REQUIRED WORK:
Say how many lines below hold the word "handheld"; give the number by itself.

DATASET ENTRIES:
_ _ _ _ _

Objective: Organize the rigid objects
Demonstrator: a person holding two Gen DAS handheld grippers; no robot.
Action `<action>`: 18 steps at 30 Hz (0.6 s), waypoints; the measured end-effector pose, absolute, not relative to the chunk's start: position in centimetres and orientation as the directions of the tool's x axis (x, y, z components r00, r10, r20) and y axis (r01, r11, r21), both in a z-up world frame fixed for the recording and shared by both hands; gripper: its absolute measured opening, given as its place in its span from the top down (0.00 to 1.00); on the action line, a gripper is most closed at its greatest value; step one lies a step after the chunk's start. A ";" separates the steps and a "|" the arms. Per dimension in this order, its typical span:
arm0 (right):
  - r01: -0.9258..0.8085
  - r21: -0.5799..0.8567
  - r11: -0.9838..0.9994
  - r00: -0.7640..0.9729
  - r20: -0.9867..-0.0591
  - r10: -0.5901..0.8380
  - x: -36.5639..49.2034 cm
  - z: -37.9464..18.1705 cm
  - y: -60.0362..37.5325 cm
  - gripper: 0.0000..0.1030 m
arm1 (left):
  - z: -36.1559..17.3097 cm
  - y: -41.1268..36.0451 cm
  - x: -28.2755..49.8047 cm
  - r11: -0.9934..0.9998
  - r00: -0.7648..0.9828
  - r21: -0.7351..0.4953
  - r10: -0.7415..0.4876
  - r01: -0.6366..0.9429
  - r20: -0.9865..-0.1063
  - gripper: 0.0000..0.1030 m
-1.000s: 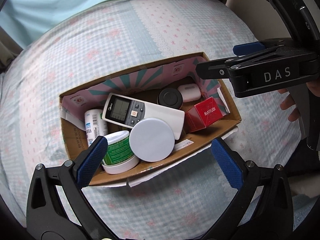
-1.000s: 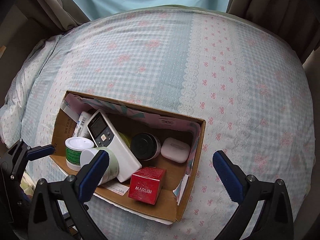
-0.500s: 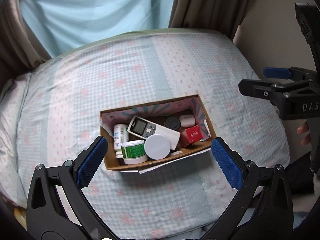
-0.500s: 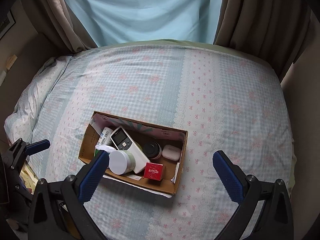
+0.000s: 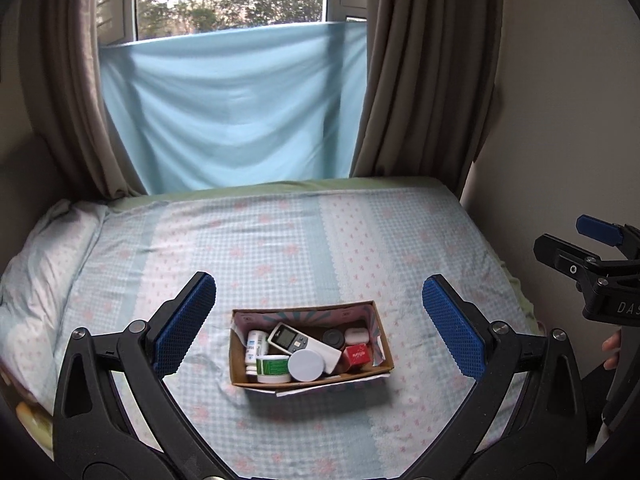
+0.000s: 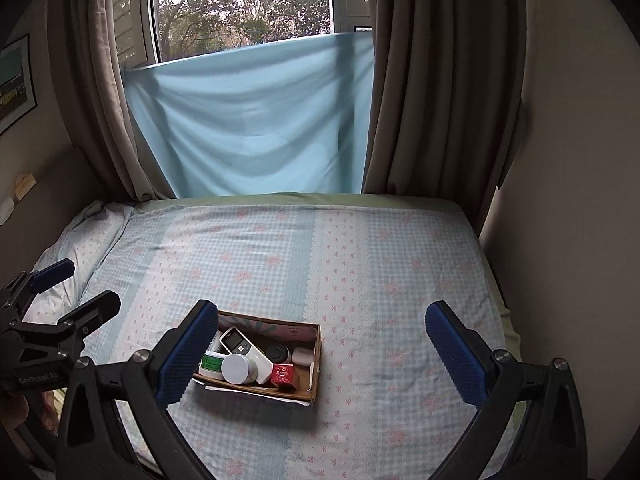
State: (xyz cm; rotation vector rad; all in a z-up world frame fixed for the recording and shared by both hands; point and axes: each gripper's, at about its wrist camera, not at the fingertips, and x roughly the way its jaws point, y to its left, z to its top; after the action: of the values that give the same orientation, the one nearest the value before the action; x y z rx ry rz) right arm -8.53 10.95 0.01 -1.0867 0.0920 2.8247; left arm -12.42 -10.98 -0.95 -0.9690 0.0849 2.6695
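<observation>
A bed [image 5: 320, 240] in a pale blue checked sheet with pink flowers is lying under a window half covered by a light blue cloth [image 5: 236, 120], between brown curtains. I am holding my left gripper [image 5: 318, 328] and my right gripper [image 6: 322, 346] well above it, both spread wide and gripping nothing. The open brown cardboard box [image 5: 308, 378] is sitting on the sheet, ahead of and between my left fingers, ahead and leftward of my right claw. It is packed with a white remote control [image 5: 298, 344], a green-labelled white jar [image 5: 273, 368], a round white lid [image 5: 306, 365], a small red carton [image 5: 357, 356], a black round cap [image 5: 333, 338] and a small white case [image 5: 355, 335]. The contents appear to be tidied; I judge the step is best done by keeping clear and steady above the box.
</observation>
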 end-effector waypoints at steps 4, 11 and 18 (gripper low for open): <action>-0.150 -0.015 -0.988 -0.753 -0.647 0.125 -6.5 0.1 10.9 0.00 | -1.0 -11.3 -10.6 -0.955 -0.748 -0.067 0.268 -0.288 -0.608 0.00; -0.176 -0.027 -0.984 -0.759 -0.633 0.153 -4.7 -0.8 11.0 0.00 | -1.4 -11.2 -9.0 -0.956 -0.761 -0.059 0.264 -0.286 -0.592 0.00; -0.187 -0.024 -0.982 -0.760 -0.629 0.160 -4.2 -0.8 11.1 0.00 | -1.3 -10.9 -8.4 -0.959 -0.774 -0.046 0.254 -0.281 -0.580 0.00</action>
State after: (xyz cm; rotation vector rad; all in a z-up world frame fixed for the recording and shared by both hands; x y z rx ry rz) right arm -4.17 11.13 -0.78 -0.9902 0.0595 2.7846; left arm -8.36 -10.90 -1.27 -0.8795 0.0627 2.7167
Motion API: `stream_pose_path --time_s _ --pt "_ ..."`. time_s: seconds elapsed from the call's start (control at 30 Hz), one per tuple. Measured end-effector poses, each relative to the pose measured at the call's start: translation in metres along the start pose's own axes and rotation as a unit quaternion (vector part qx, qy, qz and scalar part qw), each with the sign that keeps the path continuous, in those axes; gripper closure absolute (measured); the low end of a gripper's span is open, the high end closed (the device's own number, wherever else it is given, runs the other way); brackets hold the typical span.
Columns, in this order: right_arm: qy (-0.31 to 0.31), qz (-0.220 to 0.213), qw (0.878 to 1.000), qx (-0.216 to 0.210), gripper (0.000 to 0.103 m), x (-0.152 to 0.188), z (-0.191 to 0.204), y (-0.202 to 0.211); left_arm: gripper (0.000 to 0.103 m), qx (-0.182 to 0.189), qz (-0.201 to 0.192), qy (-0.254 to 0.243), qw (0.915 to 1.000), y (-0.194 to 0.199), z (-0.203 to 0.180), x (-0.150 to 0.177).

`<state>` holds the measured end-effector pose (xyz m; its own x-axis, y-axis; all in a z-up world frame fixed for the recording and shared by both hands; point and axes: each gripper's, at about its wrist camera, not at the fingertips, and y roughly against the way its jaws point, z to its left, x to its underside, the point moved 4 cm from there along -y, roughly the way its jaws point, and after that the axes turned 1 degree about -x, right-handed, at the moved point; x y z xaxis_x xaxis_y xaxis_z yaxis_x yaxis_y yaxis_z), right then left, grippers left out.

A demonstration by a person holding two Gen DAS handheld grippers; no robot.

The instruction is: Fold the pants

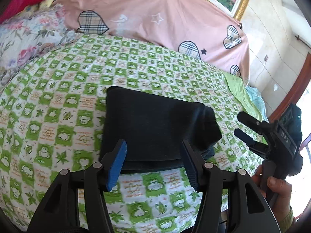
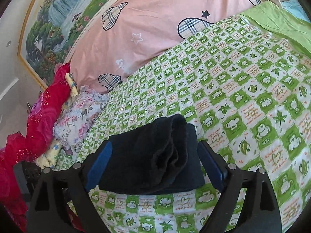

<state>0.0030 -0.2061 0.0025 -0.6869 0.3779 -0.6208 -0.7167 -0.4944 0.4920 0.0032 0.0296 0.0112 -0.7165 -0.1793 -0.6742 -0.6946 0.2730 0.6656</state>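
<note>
Both tongs, the left gripper point(image 1: 153, 163) and the right gripper point(image 2: 154, 165), are wide open and hold nothing, and the folded dark pants point(image 1: 155, 128) lie near the bed's point(image 1: 58, 101) front edge, with a pink pillow point(image 1: 145, 19) far behind.

Folded dark pants point(image 1: 155, 124) on green-checked bed point(image 1: 64, 101).
</note>
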Motion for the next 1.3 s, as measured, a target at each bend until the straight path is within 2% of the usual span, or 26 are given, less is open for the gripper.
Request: stream_pose_path --time_s 0.1,0.33,0.4,0.57,0.77,0.9,1.3 --pt "0.003 0.015 1.0 -0.001 0.013 0.004 -0.001 -0.007 0.043 -0.013 -0.004 0.026 0.9996 0.004 0.018 -0.002" --pt "0.006 0.012 1.0 -0.009 0.013 0.011 -0.007 -0.01 0.039 -0.026 0.0 0.061 0.9978 0.003 0.037 -0.005" --pt "0.004 0.014 1.0 -0.001 0.013 0.013 -0.014 -0.01 0.037 -0.028 0.002 0.062 0.9977 0.001 0.038 -0.007" --pt "-0.01 0.014 1.0 -0.025 0.013 0.01 -0.02 -0.015 0.034 -0.037 0.02 0.056 0.9975 -0.014 0.036 -0.01" --pt "-0.007 0.018 1.0 -0.011 0.013 0.006 -0.024 -0.031 0.033 -0.041 0.038 0.048 0.9973 -0.035 0.036 -0.018" --pt "-0.036 0.048 0.998 -0.02 0.013 0.007 -0.034 -0.049 0.032 -0.041 0.049 0.051 0.9966 -0.048 0.04 -0.024" --pt "-0.041 0.102 0.994 -0.021 0.015 0.018 -0.052 -0.079 0.028 -0.021 0.09 0.076 0.9929 -0.087 0.055 -0.026"
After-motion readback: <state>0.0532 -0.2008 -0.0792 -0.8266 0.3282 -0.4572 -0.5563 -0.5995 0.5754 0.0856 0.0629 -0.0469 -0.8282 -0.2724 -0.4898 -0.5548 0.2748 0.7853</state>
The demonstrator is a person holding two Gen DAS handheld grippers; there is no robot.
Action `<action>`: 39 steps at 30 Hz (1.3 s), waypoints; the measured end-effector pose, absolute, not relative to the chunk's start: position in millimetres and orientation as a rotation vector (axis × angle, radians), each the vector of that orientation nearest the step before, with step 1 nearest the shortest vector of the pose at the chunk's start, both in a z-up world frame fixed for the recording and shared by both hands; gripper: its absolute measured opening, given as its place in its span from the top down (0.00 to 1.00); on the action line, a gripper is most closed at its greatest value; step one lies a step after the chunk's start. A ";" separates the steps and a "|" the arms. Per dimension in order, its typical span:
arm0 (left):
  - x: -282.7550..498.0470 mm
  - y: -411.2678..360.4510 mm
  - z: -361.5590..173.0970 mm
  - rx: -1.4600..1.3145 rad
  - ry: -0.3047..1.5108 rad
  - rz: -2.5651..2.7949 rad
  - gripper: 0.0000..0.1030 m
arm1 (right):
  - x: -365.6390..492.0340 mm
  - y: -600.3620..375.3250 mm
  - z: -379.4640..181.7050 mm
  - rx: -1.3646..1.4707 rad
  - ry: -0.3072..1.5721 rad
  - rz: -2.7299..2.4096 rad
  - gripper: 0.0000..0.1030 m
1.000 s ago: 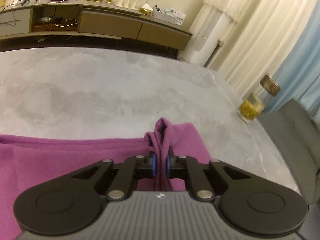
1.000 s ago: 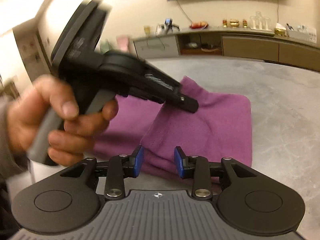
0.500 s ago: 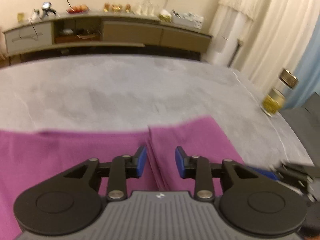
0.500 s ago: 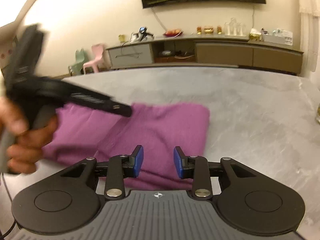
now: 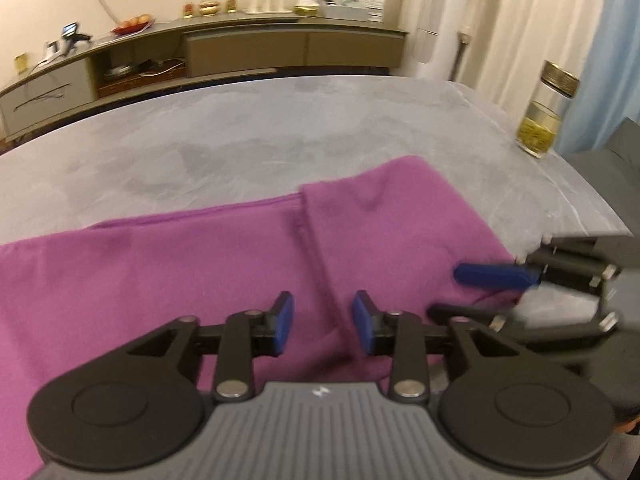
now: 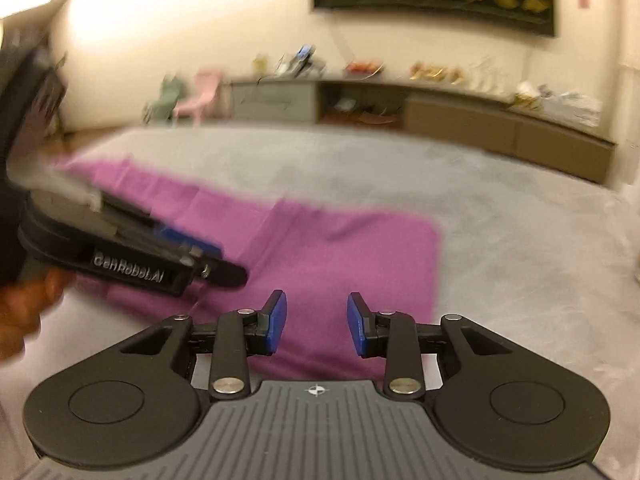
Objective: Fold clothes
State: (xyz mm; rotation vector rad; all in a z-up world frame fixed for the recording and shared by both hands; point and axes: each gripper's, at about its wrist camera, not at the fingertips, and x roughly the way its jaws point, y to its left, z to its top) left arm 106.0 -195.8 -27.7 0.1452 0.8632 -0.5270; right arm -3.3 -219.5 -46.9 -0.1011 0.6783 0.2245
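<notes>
A purple garment (image 5: 200,272) lies flat on the grey marbled table (image 5: 280,128), with one part folded over at its right side (image 5: 380,220). My left gripper (image 5: 324,320) hovers just above the fold's seam; its jaws are opening and nothing is pressed between the blue pads. My right gripper (image 6: 316,320) is open over the near right part of the garment (image 6: 340,256), holding nothing. In the left wrist view the right gripper (image 5: 460,292) reaches in from the right edge of the cloth. In the right wrist view the left gripper (image 6: 216,258) comes in from the left.
A glass jar with a gold lid (image 5: 540,128) stands near the table's right edge, next to a dark chair (image 5: 612,168). A long sideboard (image 5: 240,48) with small items runs along the far wall. A hand (image 6: 20,312) holds the left gripper's handle.
The left gripper let go of the bunched cloth it pinched; that fold now lies flat and the jaws stand apart. The right gripper has swung in close to the garment's right side.
</notes>
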 end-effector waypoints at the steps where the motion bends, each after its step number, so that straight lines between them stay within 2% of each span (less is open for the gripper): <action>1: 104.6 -186.4 -22.5 0.118 0.868 -0.523 0.64 | -2.1 -214.8 -47.5 -0.129 0.675 0.224 0.63; 6: 87.6 -128.3 -4.1 0.106 0.838 -0.468 0.65 | -4.7 -209.9 -25.4 -0.080 0.589 0.243 0.63; 10: 78.6 -56.5 -5.6 0.092 0.872 -0.337 0.66 | 12.9 -180.1 -44.6 -0.180 0.671 0.213 0.62; 12: 73.5 -11.3 -5.0 0.049 0.883 -0.266 0.65 | 14.4 -167.6 -38.4 -0.207 0.646 0.187 0.62; 14: 68.4 39.3 -5.4 -0.022 0.889 -0.184 0.60 | 14.5 -155.6 -29.3 -0.229 0.610 0.161 0.61; 17: 65.3 117.3 -8.8 -0.142 0.906 -0.031 0.56 | 32.5 -137.5 -41.9 -0.251 0.696 0.128 0.57; 18: 62.6 143.5 -10.1 -0.188 0.906 0.019 0.54 | 36.8 -131.3 -42.6 -0.263 0.706 0.110 0.51; 19: 58.7 169.7 -7.7 -0.231 0.889 0.071 0.46 | 41.2 -125.2 -43.3 -0.275 0.715 0.092 0.51; 20: 54.6 196.0 -5.2 -0.274 0.870 0.124 0.39 | 42.4 -118.4 -39.9 -0.288 0.697 0.072 0.51; 22: 47.7 245.2 -0.7 -0.343 0.829 0.221 0.33 | 36.9 -96.4 -26.0 -0.315 0.624 0.062 0.49; 25: 45.7 315.8 3.7 -0.438 0.775 0.347 0.30 | 30.2 -61.9 -10.6 -0.312 0.559 0.120 0.44; 27: 54.0 356.8 -0.7 -0.519 0.768 0.364 0.24 | 29.9 -32.2 -2.5 -0.247 0.545 0.195 0.40; 32: 81.8 407.0 -25.9 -0.680 0.796 0.315 0.21 | 35.2 64.3 11.2 -0.152 0.549 0.412 0.27; 34: 82.2 402.5 -31.5 -0.677 0.766 0.285 0.15 | 39.6 108.4 9.8 -0.141 0.558 0.486 0.27; 35: 82.3 400.3 -32.2 -0.685 0.756 0.271 0.15 | 44.0 130.3 7.8 -0.127 0.564 0.519 0.26; 36: 86.5 399.4 -32.7 -0.703 0.751 0.247 0.16 | 47.8 148.5 6.1 -0.120 0.571 0.547 0.26; 37: 89.4 396.4 -35.1 -0.715 0.743 0.213 0.25 | 53.2 166.9 5.2 -0.127 0.576 0.573 0.27; 38: 88.9 396.9 -37.8 -0.708 0.746 0.210 0.53 | 59.4 186.1 5.1 -0.147 0.572 0.594 0.27; 39: 88.3 397.4 -40.5 -0.700 0.750 0.208 0.67 | 65.6 205.4 5.2 -0.171 0.566 0.613 0.27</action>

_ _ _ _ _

EXERCISE SOLUTION:
3